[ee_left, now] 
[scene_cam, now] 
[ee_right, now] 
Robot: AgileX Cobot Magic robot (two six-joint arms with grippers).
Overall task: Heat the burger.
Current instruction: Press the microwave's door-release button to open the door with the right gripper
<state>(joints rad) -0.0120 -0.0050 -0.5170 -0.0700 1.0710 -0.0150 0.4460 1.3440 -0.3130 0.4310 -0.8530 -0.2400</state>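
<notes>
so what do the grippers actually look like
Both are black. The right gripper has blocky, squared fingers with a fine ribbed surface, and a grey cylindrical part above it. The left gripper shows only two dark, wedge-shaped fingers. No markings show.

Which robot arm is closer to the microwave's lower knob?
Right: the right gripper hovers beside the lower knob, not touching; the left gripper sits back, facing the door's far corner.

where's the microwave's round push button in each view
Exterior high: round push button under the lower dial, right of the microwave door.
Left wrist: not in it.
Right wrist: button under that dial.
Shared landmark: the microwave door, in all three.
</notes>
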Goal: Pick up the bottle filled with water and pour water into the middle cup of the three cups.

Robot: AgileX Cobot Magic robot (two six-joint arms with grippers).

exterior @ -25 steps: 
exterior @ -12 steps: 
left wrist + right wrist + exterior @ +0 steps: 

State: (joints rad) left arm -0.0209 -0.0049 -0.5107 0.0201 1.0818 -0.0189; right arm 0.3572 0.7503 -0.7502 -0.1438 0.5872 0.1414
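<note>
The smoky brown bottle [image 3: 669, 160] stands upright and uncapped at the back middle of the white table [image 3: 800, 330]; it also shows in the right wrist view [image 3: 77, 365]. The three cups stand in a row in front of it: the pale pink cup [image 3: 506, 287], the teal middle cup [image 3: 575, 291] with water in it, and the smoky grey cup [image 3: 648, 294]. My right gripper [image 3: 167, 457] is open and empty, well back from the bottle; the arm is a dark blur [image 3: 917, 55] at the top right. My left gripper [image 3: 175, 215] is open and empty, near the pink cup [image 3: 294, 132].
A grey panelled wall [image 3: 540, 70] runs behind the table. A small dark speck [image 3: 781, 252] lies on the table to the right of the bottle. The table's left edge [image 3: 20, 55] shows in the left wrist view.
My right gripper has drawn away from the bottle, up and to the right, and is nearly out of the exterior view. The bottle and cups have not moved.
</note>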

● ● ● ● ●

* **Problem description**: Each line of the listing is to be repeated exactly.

* **The answer**:
[ee_left, now] 
[scene_cam, now] 
[ee_right, now] 
Robot: AgileX Cobot Magic robot (two six-joint arms with grippers).
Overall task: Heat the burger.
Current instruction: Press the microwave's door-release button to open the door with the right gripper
<state>(joints rad) -0.0120 -0.0050 -0.5170 -0.0700 1.0710 -0.0150 0.4460 1.3440 -0.3130 0.4310 -0.8530 -0.2400</state>
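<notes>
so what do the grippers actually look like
Both are black. The right gripper has blocky, squared fingers with a fine ribbed surface, and a grey cylindrical part above it. The left gripper shows only two dark, wedge-shaped fingers. No markings show.

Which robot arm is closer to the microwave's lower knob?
Right: the right gripper hovers beside the lower knob, not touching; the left gripper sits back, facing the door's far corner.

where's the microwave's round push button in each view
Exterior high: round push button under the lower dial, right of the microwave door.
Left wrist: not in it.
Right wrist: button under that dial.
Shared landmark: the microwave door, in all three.
</notes>
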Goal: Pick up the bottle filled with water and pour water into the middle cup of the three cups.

Robot: AgileX Cobot Magic robot (two six-joint arms with grippers).

exterior @ -25 steps: 
exterior @ -12 steps: 
left wrist + right wrist + exterior @ +0 steps: 

State: (joints rad) left arm -0.0209 -0.0049 -0.5107 0.0201 1.0818 -0.0189; right arm 0.3572 0.7503 -0.7502 -0.1438 0.5872 0.1414
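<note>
The smoky brown bottle [image 3: 669, 160] stands upright and uncapped at the back middle of the white table [image 3: 800, 330]; it also shows in the right wrist view [image 3: 77, 365]. The three cups stand in a row in front of it: the pale pink cup [image 3: 506, 287], the teal middle cup [image 3: 575, 291] with water in it, and the smoky grey cup [image 3: 648, 294]. My right gripper [image 3: 167, 457] is open and empty, well back from the bottle; the arm is a dark blur [image 3: 917, 55] at the top right. My left gripper [image 3: 175, 215] is open and empty, near the pink cup [image 3: 294, 132].
A grey panelled wall [image 3: 540, 70] runs behind the table. A small dark speck [image 3: 781, 252] lies on the table to the right of the bottle. The table's left edge [image 3: 20, 55] shows in the left wrist view.
My right gripper has drawn away from the bottle, up and to the right, and is nearly out of the exterior view. The bottle and cups have not moved.
</note>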

There is no more to the output.